Having waxed lyrical in my last blog post about how to keep your blog updated, I have failed to follow most of my own advice by neglecting to post anything new here for just over four weeks.
But while I have failed to put pen to paper, or rather fingers to keyboard, I have thought a lot about this blog, and I managed to jot down a few ideas, so I have some new ideas to share with you this week.
Be your own web content critic
I received a telephone call recently from someone who was looking for help with his website. I will call him Sam.
Sam offers a range of professional services and his website has been up and running for a while. When he first set up his website, Sam wrote all the content himself.
Recently, he took a long and critical look at his website and decided that it could do with an overhaul. By his own admission, he’d written it using very academic language and it wasn’t hitting the spot, and his business was not benefitting.

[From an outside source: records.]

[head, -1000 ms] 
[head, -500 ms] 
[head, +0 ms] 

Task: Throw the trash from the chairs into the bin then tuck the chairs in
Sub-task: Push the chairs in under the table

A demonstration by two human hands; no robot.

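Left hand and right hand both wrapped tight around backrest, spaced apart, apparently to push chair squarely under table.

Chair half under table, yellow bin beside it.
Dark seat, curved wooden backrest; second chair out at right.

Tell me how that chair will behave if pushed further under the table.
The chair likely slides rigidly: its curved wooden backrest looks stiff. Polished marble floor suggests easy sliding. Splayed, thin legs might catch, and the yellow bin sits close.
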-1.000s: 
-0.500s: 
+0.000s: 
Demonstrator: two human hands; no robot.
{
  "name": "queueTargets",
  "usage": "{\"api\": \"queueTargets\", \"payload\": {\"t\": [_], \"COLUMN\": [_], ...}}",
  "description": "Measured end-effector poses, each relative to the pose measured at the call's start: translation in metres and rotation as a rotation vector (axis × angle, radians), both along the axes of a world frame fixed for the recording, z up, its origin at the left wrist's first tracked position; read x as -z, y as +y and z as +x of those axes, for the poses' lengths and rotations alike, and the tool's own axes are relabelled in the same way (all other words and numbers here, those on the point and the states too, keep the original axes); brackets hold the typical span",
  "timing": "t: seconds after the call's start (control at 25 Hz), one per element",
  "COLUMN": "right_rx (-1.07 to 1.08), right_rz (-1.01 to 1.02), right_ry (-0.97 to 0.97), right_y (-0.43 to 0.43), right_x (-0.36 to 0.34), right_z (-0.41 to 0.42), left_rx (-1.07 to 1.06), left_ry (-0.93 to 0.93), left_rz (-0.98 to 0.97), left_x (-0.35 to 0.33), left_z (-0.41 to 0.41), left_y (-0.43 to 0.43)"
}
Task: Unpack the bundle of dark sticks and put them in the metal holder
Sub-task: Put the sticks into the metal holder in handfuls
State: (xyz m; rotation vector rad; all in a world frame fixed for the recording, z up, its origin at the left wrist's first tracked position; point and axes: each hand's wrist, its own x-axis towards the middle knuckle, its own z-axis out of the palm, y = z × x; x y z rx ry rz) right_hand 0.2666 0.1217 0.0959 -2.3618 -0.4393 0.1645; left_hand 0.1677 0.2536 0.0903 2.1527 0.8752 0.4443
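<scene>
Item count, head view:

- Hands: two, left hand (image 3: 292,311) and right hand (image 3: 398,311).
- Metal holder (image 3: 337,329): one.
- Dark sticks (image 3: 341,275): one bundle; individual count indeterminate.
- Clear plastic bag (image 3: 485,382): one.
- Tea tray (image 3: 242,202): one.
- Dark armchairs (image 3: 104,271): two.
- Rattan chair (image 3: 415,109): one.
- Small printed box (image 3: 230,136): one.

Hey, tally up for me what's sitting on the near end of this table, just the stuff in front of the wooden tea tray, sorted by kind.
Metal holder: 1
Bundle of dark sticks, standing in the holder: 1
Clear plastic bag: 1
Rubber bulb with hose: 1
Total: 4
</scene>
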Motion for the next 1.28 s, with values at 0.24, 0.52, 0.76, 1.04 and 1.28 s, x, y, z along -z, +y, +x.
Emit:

Being your own web content critic isn’t as difficult as you may think and it can be a very useful starting point for seeing how you can give your web content a boost. Reviewing your own web content some time after you have pulled it together – even after a week or a month – is a great start because that ‘distance’ will automatically make you much more objective.
Get an expert view
One of the things Sam told me when he first contacted me was that he had spoken to a web designer. While I shared with him the ways I could help him by revamping the words and related areas of his website, I realised I had struck a chord with him. He said that the designer had touched on some of the areas I had mentioned.
Sam’s discussions with me and the designer gave him the confidence to know that he was being given useful information that would help him to get his website to where he wanted it to be. It also reassured him that the professionals he was talking to knew their stuff and really could offer something valuable.
Getting an expert view is something I would always recommend. It’s your way of sense checking your own ideas or gut instinct, against the skill and knowledge of your chosen expert. The expert you speak to will almost always give you new ways of looking at things and provide you with a fresh perspective.